### Exercise prompt
Your answer must be an exact transcription of the data, with every picture omitted.

--

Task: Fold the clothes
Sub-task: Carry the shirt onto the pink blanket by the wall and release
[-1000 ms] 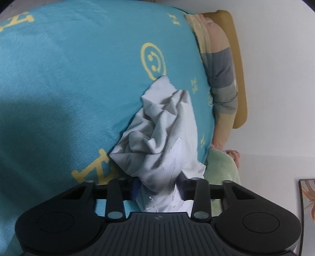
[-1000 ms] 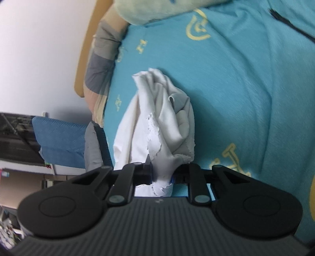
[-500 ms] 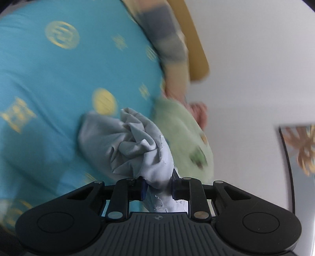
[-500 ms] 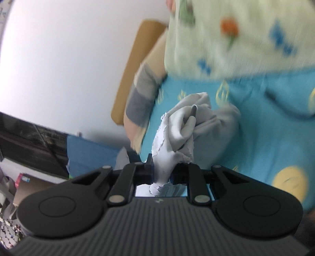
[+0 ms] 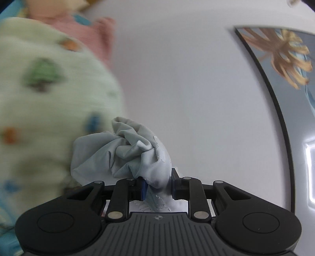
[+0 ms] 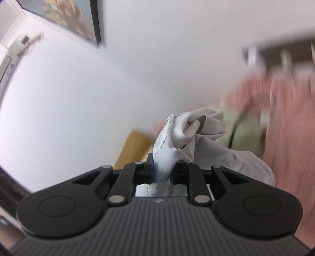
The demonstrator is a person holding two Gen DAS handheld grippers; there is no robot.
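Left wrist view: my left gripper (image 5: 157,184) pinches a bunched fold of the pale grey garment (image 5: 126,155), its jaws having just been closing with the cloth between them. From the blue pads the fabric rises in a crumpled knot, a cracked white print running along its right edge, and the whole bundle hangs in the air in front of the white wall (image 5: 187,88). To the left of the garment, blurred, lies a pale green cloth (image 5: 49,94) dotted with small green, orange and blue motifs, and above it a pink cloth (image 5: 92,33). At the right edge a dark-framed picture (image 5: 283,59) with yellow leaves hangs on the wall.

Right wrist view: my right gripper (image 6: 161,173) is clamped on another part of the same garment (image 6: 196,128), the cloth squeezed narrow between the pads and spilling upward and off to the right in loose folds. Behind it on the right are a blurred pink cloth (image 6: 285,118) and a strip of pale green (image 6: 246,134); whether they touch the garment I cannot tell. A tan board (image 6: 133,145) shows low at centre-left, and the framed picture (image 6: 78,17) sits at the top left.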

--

### Result of this exercise
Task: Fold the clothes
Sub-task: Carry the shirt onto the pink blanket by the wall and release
[-1000 ms] 
[-1000 ms] 
[-500 ms] 
[-500 ms] 
[+0 ms] 
[+0 ms] 
The demonstrator is a person holding two Gen DAS handheld grippers; there is no robot.
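Left wrist view: my left gripper (image 5: 157,184) pinches a bunched fold of the pale grey garment (image 5: 126,155), its jaws having just been closing with the cloth between them. From the blue pads the fabric rises in a crumpled knot, a cracked white print running along its right edge, and the whole bundle hangs in the air in front of the white wall (image 5: 187,88). To the left of the garment, blurred, lies a pale green cloth (image 5: 49,94) dotted with small green, orange and blue motifs, and above it a pink cloth (image 5: 92,33). At the right edge a dark-framed picture (image 5: 283,59) with yellow leaves hangs on the wall.

Right wrist view: my right gripper (image 6: 161,173) is clamped on another part of the same garment (image 6: 196,128), the cloth squeezed narrow between the pads and spilling upward and off to the right in loose folds. Behind it on the right are a blurred pink cloth (image 6: 285,118) and a strip of pale green (image 6: 246,134); whether they touch the garment I cannot tell. A tan board (image 6: 133,145) shows low at centre-left, and the framed picture (image 6: 78,17) sits at the top left.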

The response to the exercise has been completed.